The first 10 columns contain information that identify a specific county and all the other columns contain the total confirmed cases up until a specific date. We summarize the description of the useful columns and their data types below:
FIPS: Federal Information Processing Standards code that uniquely identifies counties within the USA.
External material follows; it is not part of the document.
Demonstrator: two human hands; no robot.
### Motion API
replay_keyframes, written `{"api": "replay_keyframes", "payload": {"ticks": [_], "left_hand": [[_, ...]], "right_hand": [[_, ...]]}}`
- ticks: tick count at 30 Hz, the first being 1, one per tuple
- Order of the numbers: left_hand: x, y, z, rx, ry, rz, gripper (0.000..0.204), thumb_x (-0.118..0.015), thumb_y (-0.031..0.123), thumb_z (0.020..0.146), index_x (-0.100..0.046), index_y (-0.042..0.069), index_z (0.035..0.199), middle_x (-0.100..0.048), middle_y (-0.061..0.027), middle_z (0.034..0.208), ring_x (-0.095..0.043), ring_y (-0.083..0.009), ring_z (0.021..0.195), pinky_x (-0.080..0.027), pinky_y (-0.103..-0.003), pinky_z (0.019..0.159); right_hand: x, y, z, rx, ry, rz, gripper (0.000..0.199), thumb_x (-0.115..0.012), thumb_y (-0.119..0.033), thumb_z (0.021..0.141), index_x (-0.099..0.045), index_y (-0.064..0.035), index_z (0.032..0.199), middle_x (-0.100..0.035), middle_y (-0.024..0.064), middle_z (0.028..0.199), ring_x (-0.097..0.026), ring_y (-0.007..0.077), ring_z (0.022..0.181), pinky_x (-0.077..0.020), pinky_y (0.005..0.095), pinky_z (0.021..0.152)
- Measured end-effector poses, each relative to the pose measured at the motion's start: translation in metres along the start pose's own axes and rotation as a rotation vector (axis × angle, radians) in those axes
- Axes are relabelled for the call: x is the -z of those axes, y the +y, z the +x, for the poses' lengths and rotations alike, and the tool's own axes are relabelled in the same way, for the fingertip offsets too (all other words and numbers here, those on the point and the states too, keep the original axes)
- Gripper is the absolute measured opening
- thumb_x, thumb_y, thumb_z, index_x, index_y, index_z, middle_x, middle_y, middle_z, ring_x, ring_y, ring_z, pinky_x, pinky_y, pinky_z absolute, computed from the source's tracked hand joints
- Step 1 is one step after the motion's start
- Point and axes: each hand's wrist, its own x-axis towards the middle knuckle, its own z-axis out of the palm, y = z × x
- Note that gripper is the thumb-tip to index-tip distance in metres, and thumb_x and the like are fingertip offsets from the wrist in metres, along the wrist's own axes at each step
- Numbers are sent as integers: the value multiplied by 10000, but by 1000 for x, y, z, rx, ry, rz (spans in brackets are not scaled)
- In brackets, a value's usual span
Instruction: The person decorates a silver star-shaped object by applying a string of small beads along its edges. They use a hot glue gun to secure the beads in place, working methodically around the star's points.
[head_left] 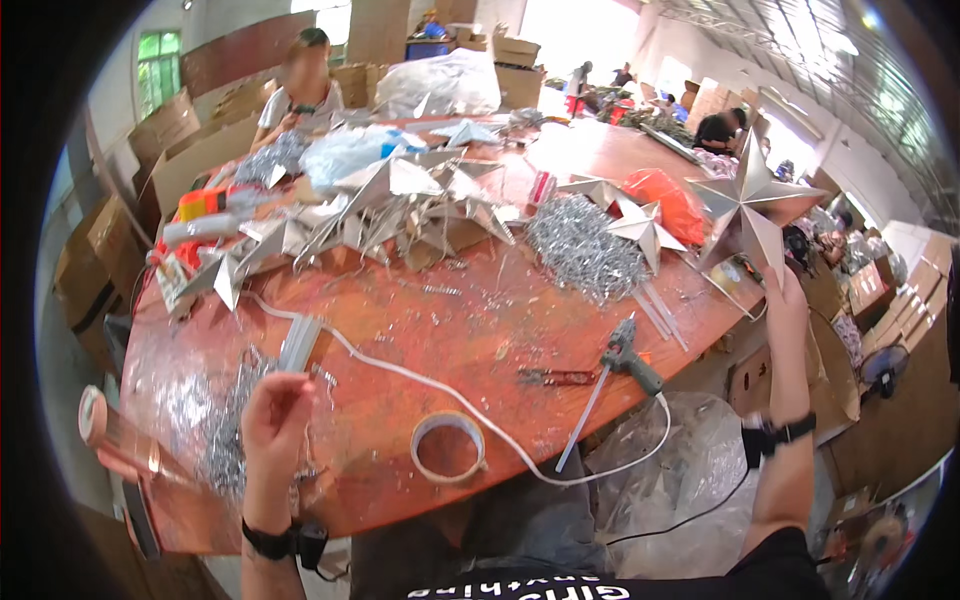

Admin2: County Name; string
Province_State: State Name; string
Lat and Long_ : Latitude and longitude; float
Combined_Key: (County name, State name, US); string
X1.22.20: The total confirmed cases up until 1/22/2020; int
All the other columns has a column name similar to this last column, each represents the total number of cases up until that specific day. The dates are sorted in order.
The covid_19_death_US dataset has the same format except that the numbers representing each day are total deaths rather than confirmed cases.